Independentemente do que possa acontecer até lá, a Copa das Confederações, pelo menos dentro de campo, tem sido vitoriosa. Comedido nas análises, Felipão mantém os pés bem grudados ao chão quando aponta deficiências e reconhece a expansão da confiança. Desde o amistoso contra a França, são quatro vitórias seguidas em confrontos que só ajudaram a encharcar a seleção de atrevimento.

A pressão inicial sobre a Itália foi espetacular, mas só se chega ao título mundial se alguns desses valores forem perenes, se constituírem o DNA da equipe. Talvez não seja possível manter a intensidade da marcação e atacar como um bando de famintos, mas é possível estabelecer um perfil, uma característica, desde que o meio de campo trabalhe por isso. O equilíbrio tático é mais do que um jogo de palavras. A soma das atuações individuais gera comportamento coletivo. Os primeiros minutos da segunda etapa não foram suficientes para mostrar aos brasileiros o que havia mudado no adversário.

A solidão de Diamanti no sistema 4-4-1-1 de Cesare Prandelli terminou com a transferência de Giaccherini para a zona de atuação dos volantes brasileiros. Com dois jogadores para abastecer Balotelli, a Azzurra teve sucesso num contra-ataque seguido de erro de marcação na área de Hernanes. Já o segundo gol italiano surgiu de um grave erro de posicionamento em cobrança de escanteio. São defeitos que necessitam de tempo para serem eliminados.

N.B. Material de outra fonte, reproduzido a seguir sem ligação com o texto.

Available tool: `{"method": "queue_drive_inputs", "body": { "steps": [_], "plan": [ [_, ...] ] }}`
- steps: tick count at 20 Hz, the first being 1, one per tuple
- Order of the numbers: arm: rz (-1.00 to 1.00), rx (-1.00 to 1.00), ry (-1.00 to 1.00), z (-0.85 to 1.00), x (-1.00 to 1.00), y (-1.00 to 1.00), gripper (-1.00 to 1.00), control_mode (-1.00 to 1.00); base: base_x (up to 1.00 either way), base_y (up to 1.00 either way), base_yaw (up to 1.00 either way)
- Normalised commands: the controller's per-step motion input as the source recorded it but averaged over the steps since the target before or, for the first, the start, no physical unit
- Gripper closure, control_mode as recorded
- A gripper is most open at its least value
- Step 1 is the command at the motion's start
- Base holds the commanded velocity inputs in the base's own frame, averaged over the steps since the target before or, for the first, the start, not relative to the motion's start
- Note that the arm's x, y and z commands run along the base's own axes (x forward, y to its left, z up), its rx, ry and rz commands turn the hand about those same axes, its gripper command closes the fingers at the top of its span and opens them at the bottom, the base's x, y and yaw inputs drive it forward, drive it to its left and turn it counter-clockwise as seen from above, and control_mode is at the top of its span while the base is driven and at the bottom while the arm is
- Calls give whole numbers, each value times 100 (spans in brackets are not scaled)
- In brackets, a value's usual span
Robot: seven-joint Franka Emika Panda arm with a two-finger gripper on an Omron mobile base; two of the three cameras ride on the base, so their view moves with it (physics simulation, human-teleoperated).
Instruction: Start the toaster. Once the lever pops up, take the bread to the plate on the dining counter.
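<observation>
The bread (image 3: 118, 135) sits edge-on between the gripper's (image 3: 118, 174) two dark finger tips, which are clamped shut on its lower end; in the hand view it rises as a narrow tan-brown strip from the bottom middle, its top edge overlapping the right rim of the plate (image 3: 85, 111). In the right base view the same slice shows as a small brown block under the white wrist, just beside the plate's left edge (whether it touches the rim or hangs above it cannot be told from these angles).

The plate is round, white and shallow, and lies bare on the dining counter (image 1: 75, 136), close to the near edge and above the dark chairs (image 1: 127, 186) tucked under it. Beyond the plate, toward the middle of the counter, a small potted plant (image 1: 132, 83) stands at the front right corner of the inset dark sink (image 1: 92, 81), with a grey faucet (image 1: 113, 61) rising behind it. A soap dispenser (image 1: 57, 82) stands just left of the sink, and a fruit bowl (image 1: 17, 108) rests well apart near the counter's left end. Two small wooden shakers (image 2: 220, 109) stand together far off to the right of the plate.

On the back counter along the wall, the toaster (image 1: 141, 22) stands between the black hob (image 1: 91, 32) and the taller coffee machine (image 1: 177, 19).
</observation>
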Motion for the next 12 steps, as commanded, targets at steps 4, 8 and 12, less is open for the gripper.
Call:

Poupado contra a Itália, Paulinho retorna ao meio de campo, setor que ainda merece reparos. Afinal, quem atua por lá? Neymar e Hulk são agudos, estão sempre na direção do gol, são atacantes. Então, quem organiza o jogo?

Dentro de um plano coletivo, a resposta é Oscar, mas a bola ainda tem viajado sem qualidade pelo setor que deveria ter mais importância na constituição da personalidade da equipe. A ligação pelo alto pode até funcionar, mas serve apenas para encobrir os defeitos.

Cada vez mais zagueiro, o volante Luis Gustavo vê Paulinho ser exigido como armador. Cresce a distância entre eles, e na prova dos nove falta a criatividade de Oscar ao meio de campo, que encontrou uma alternativa para fazer a conexão com os atacantes.

A verticalidade do jogo é que dá vida e sentido ao futebol, mas nem sempre o caminho é a linha reta traçada na direção do gol.